Здесь мы видим прекрасную иллюстрацию того, что нарциссы находятся на дооперациональном уровне когнитивного развития, как дети пяти-шести лет. Они не видят связь причины и следствия, логические операции не развиты. Смотрят на ситуацию только со своей точки зрения, что называется эгоцентризмом. Поэтому-то мама и уверена, что она все сама сделала, от силы – они вдвоем.

Это напоминает мне историю нарциссического отца, который не давал алиментов на детей бывшей жене, привез один раз за десять лет мешок морковки, брал детей на лето, скидывая их своим родителям, а потом утверждал, что они с бывшей женой равноценно вкладывают в детей. Нарциссы не умеют посмотреть на ситуацию с точки зрения другого, объективно оценить свой и чужой вклад. Операция сравнения им недоступна. Поэтому им и кажется, что они и в самом деле делают все сами.

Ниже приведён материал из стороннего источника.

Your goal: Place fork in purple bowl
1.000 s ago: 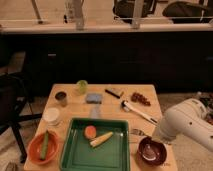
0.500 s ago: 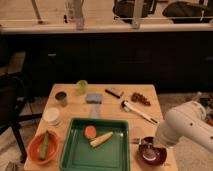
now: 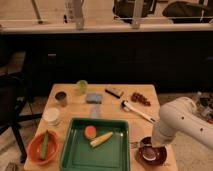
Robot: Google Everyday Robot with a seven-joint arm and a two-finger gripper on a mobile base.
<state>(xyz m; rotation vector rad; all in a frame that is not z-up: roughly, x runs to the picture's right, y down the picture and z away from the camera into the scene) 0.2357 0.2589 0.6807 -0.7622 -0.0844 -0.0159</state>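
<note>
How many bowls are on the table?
2: the orange bowl at the front left corner, and the purple bowl at the front right, with the gripper over it.

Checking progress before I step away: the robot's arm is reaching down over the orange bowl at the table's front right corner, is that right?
Not quite. The bowl under the arm at the front right corner is the purple bowl, not the orange one; the orange bowl sits at the front left, beside the green tray. The camera view shows the gripper down at the purple bowl, jaws shut.
</note>
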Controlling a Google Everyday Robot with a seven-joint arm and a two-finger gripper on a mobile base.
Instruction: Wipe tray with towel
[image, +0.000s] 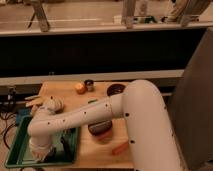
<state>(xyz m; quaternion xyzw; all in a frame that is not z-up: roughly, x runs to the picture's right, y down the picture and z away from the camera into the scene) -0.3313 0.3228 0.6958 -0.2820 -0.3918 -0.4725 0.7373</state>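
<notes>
Jaws cannot be made out: the gripper (44, 154) points down into the tray (20, 134), at its near left part, and the arm (95, 117) hides the towel. Tray sits at the table's (95, 150) left edge. Nearby lie a bowl (100, 129), an orange (80, 88) and a carrot (120, 148).
</notes>
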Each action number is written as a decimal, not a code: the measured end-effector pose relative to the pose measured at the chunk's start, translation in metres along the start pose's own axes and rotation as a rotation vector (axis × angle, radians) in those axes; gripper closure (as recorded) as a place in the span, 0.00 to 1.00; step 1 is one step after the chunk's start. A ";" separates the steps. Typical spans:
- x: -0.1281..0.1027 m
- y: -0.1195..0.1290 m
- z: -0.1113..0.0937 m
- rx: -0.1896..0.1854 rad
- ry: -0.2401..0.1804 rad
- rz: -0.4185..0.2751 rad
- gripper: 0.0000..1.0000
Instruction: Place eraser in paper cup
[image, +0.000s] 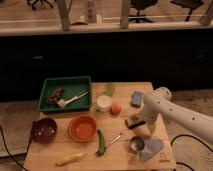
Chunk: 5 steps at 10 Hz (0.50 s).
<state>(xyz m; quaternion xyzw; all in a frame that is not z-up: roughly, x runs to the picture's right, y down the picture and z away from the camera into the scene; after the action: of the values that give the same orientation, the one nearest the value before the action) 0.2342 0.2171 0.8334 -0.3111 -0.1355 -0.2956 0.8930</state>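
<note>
The eraser (137, 125), a small dark-topped block with a tan underside, is at the right of the wooden table (55, 150), right at the tip of my arm. My gripper (133, 120) is on the end of the white arm that reaches in from the right. It is low over the table and right at the eraser. The white paper cup (103, 103) stands upright near the table's middle, about a hand's width to the left of and behind the gripper.
An orange (116, 108) lies between the cup and the gripper. A blue sponge (136, 98) and a green glass (110, 89) stand further back. A green tray (65, 95), a dark bowl (43, 130), an orange bowl (82, 128), a green pepper (102, 142), a banana (70, 158), a metal cup (136, 145) and a grey cloth (151, 149) are also on the table.
</note>
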 end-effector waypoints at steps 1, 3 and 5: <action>0.000 0.000 0.000 0.000 0.000 -0.002 0.20; 0.000 0.000 0.001 -0.002 0.000 -0.010 0.20; 0.000 0.000 0.001 -0.003 0.000 -0.015 0.20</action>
<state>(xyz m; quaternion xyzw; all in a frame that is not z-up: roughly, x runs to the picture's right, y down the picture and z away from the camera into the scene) 0.2344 0.2176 0.8340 -0.3114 -0.1375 -0.3025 0.8903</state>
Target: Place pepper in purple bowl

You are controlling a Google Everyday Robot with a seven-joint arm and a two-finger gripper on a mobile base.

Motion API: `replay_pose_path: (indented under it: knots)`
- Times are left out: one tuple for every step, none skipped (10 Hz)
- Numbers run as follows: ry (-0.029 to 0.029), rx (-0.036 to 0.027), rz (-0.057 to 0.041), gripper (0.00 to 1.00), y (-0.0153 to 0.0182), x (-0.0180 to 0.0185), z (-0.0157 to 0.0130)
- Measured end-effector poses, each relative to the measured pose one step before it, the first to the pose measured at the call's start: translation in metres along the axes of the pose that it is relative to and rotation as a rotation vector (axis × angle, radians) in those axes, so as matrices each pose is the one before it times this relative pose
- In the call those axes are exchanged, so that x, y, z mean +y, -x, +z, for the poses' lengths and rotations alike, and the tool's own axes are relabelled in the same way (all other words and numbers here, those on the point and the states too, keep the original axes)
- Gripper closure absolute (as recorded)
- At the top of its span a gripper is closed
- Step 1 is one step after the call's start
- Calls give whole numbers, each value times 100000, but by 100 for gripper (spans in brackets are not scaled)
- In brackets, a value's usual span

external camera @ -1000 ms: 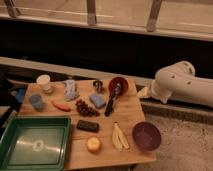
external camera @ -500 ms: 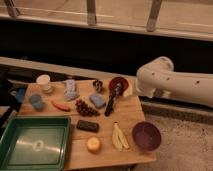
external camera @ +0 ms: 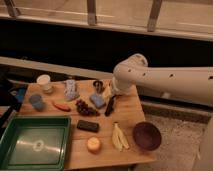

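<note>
The pepper (external camera: 61,106) is small, orange-red and tapered, and lies on the left part of the wooden table (external camera: 127,112). The purple bowl (external camera: 147,135) is dark, round and shallow, and sits at the table's front right corner; nothing shows in it. My white arm reaches in from the right. Its gripper (external camera: 111,91) hangs over the back middle of the table, right of the pepper and well behind the purple bowl. The arm hides the red bowl there.
A green tray (external camera: 32,142) sits at the front left. On the table are a banana peel (external camera: 119,136), a round yellow item (external camera: 93,145), a black bar (external camera: 88,126), grapes (external camera: 86,108), a blue sponge (external camera: 97,100), a dark utensil (external camera: 110,105), a white cup (external camera: 44,82) and a blue cup (external camera: 36,101).
My arm has swung left from beyond the table's right side to over its back middle, and now covers the red bowl. The objects on the table have not moved.
</note>
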Motion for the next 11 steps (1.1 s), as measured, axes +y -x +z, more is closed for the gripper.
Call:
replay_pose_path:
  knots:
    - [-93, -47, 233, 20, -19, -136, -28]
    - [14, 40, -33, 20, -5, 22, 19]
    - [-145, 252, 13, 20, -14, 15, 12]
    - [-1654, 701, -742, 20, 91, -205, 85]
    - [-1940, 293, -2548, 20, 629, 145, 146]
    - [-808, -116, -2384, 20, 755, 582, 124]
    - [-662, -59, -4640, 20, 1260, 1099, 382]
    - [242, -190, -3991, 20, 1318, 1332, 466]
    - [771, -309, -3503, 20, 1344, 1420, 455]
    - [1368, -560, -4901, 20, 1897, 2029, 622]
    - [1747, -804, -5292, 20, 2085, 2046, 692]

Маленькие дети при виде проблемы не решаются взяться за нее самостоятельно, опасаясь, что их заругают, или что они не справятся, и прячутся за взрослых, предоставляя им решать взрослые дела. Так же поступают и нарциссы. Мать Веры заставляла дочь решать все взрослые дела, потому что боялась с ними не справиться; а когда Вера справлялась, легко присваивала себе все лавры. Посмотрите в первой книге главу 3, статьи, посвященные мышлению нарцисса: «Нарцисс – это шестилетний ребенок» и «Логика нарцисса».

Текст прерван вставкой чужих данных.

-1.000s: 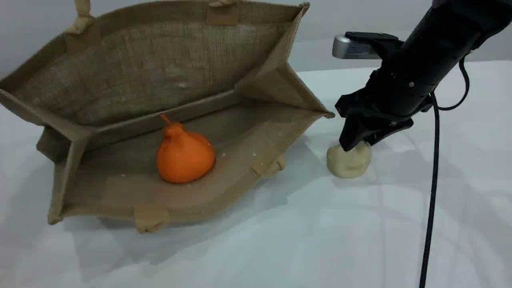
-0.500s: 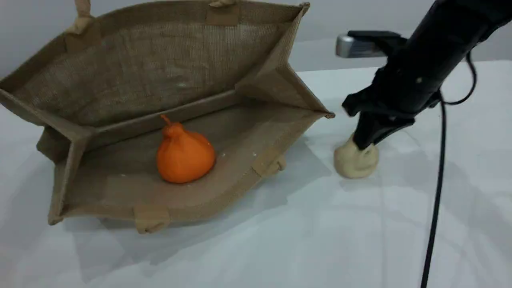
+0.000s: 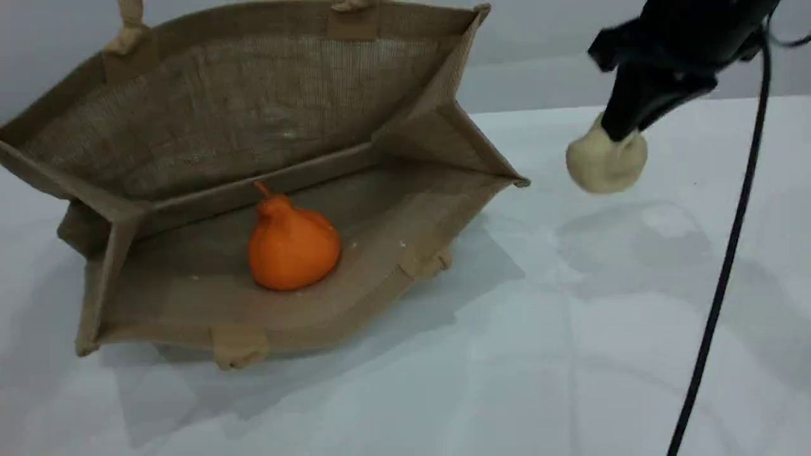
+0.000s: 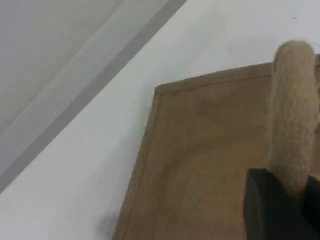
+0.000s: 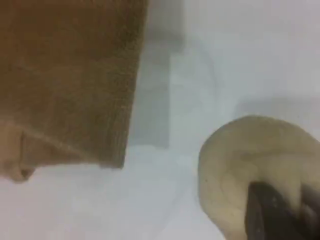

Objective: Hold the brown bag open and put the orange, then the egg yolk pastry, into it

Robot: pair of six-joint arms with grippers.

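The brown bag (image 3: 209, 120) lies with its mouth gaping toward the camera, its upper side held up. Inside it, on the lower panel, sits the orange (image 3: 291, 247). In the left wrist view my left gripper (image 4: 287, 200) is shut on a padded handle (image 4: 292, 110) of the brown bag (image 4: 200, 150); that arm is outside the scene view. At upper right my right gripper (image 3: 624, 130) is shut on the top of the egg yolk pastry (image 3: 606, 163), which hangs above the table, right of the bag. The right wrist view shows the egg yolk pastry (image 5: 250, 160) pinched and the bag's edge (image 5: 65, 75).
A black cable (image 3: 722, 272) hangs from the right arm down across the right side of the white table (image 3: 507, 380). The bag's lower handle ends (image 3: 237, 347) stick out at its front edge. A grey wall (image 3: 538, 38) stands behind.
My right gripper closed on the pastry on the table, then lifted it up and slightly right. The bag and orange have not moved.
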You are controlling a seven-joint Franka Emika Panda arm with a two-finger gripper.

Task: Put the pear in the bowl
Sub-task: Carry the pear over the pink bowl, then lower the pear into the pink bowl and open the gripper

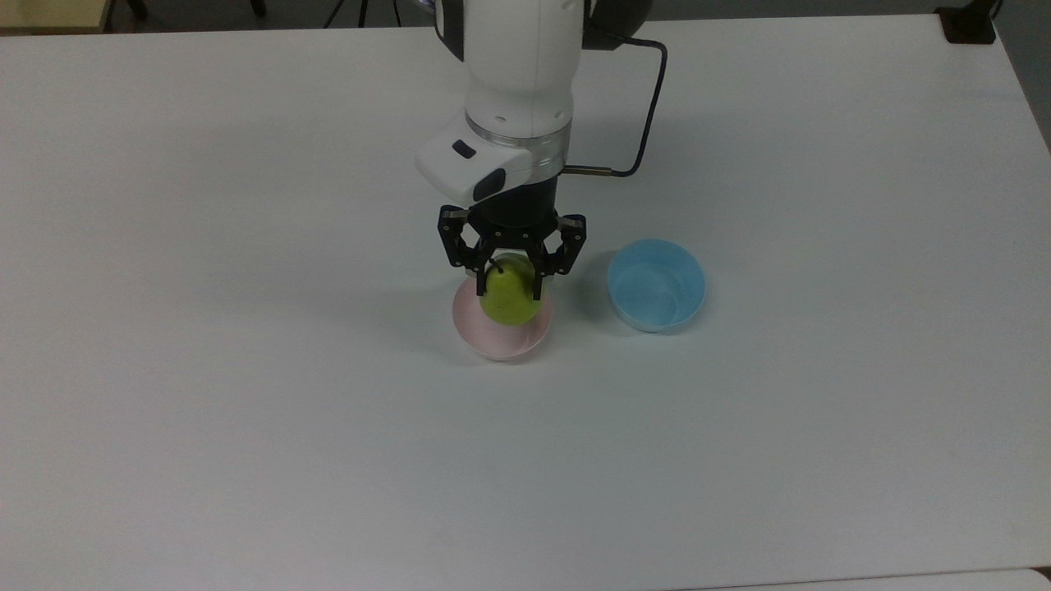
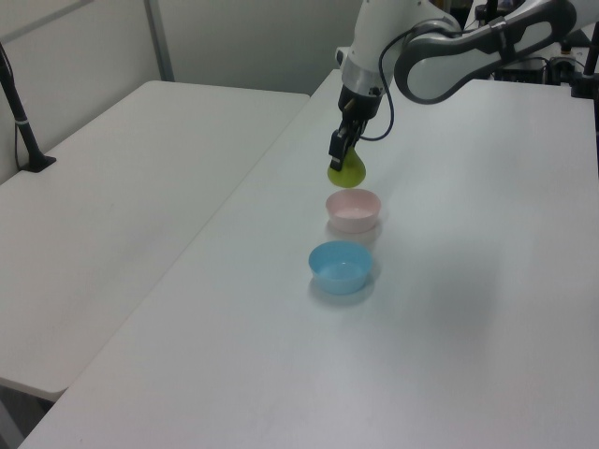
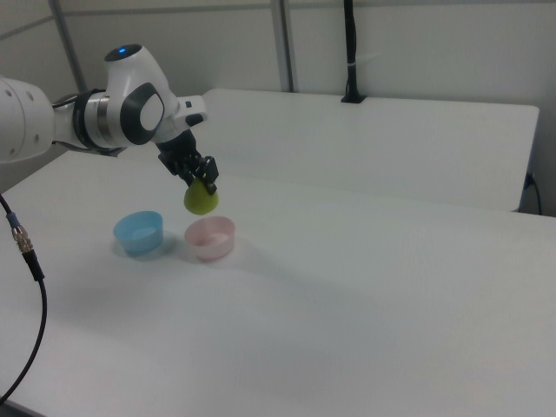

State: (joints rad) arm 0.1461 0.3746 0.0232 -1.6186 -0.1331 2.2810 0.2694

Так что, когда вы общаетесь с нарциссами, надо понимать, что логики у нарциссов нет, и объяснять им что-либо не имеет смысла; не надо им что-то доказывать – это бесполезно. Можно обращаться с ними так же, как с маленькими детьми, просто сказать: «Ты хвастаешься, и это плохо, я пожалуюсь твоей маме». Один раз Вера так и сделала – и это помогло, мать притихла!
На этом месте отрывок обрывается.